Änderung mutterschutz- und urlaubsrechtlicher Vorschriften
Mit der vierten Änderungsverordnung (BGBl I vom 24.7.2001, S. 1664 ff.) sind einzelne Bestimmungen der Erholungsurlaubsverordnung (EUrlV), der Sonderurlaubsverordnung (SUrlV), der Elternzeitverordnung (EltZV) und der Mutterschutzverordnung (MuSchV) geändert worden.
Schwerpunkt der Änderungen ist eine Reduzierung der Tage, an denen Urlaub für Familienheimfahrten gewährt wird. Bisher hatten Trennungsgeldberechtigte einen Anspruch auf bezahlten Urlaub bis zu 9 Arbeitstagen im Urlaubsjahr für Familienheimfahrten. Wenn der Beamte in der Regel an mehr als 5 Tagen in der Woche Dienst hatte, erhielt er bis zu 12 Arbeitstagen im Urlaubsjahr.
Zukünftig kann Trennungsgeldberechtigten für Familienheimfahrten bis zu 6 Arbeitstagen Urlaub im Urlaubsjahr gewährt werden. Wenn ihnen keine Reisebeihilfe für eine wöchentliche Heimfahrt zusteht, soll ihnen Urlaub gewährt werden. Zudem ist in beiden Fällen Voraussetzung, dass die regelmäßige Arbeitszeit auf mindestens 5 Tage in der Woche verteilt ist. Verkehrsgewerkschaft GDBA und dbb haben diese Verschlechterung entschieden abgelehnt.
Eingeführt wurden neue Erholungsurlaubsberechnungsregelungen. Die Verlängerung des Sonderurlaubs bei häufigem Umzug aus dienstlichem Anlass ist zu begrüßen. Ebenso die Ausweitung des Umfangs der Teilzeitbeschäftigung während der Elternzeit auf 30 Stunden (bisher 19 Stunden) und die Einführung eines Rechtsanspruches auf Teilzeitbeschäftigung während der Elternzeit, sofern zwingende dienstliche Gründe nicht entgegenstehen.

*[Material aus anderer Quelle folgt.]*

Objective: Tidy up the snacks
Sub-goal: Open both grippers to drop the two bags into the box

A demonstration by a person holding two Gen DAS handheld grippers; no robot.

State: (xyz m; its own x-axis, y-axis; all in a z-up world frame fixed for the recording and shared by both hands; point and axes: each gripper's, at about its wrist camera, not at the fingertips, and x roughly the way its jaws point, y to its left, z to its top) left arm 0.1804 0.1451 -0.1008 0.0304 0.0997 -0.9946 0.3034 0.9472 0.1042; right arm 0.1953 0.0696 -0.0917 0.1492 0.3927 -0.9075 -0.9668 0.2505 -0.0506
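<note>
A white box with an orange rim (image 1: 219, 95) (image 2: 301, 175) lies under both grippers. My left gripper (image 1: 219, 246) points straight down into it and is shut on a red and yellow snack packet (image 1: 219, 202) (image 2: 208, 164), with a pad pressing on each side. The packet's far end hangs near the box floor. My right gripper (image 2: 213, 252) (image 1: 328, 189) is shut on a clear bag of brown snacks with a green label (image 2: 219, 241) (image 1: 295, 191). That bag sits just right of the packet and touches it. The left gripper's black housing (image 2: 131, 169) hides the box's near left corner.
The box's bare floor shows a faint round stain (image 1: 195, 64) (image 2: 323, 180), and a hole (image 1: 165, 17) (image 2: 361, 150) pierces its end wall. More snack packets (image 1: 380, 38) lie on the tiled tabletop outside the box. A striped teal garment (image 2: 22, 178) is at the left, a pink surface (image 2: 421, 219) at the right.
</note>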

Mutterschutzregelungen bei vorzeitigen Entbindungen verbessert
Die Regelung aus dem geänderten Mutterschutzgesetz über die Verlängerung der Mutterschutzfrist bei den sonstigen vorzeitigen Entbindungen ("nichtmedizinische Frühgeburten") ist durch Erlass des Bundesinnenministeriums (BMI) vom 27. Juni 2002 zeitgleich mit dem Inkrafttreten der Bestimmung aus dem Mutterschutzgesetz auch für Beamtinnen übernommen worden.
Die Regelung erfolgte im Vorgriff auf eine noch vorzunehmende Anpassung der Mutterschutzverordnung für Beamtinnen, die die Verbesserungen aus dem Mutterschutzgesetz für die Bundesbeamtinnen nachvollziehen soll.
Damit wird auch für Bundesbeamtinnen sichergestellt, dass sich die Mutterschutzfrist nach der Geburt eines Kindes von in der Regel acht Wochen, künftig in allen Fällen einer vorzeitigen Entbindung um die Anzahl der Tage verlängert, die bei der sechswöchigen Schutzfrist vor der Geburt nicht zum tragen kommen konnte.
Das heißt, seit 20. Juni 2002 betragen die beiden Schutzfristen zusammen immer mindestens 14 Wochen.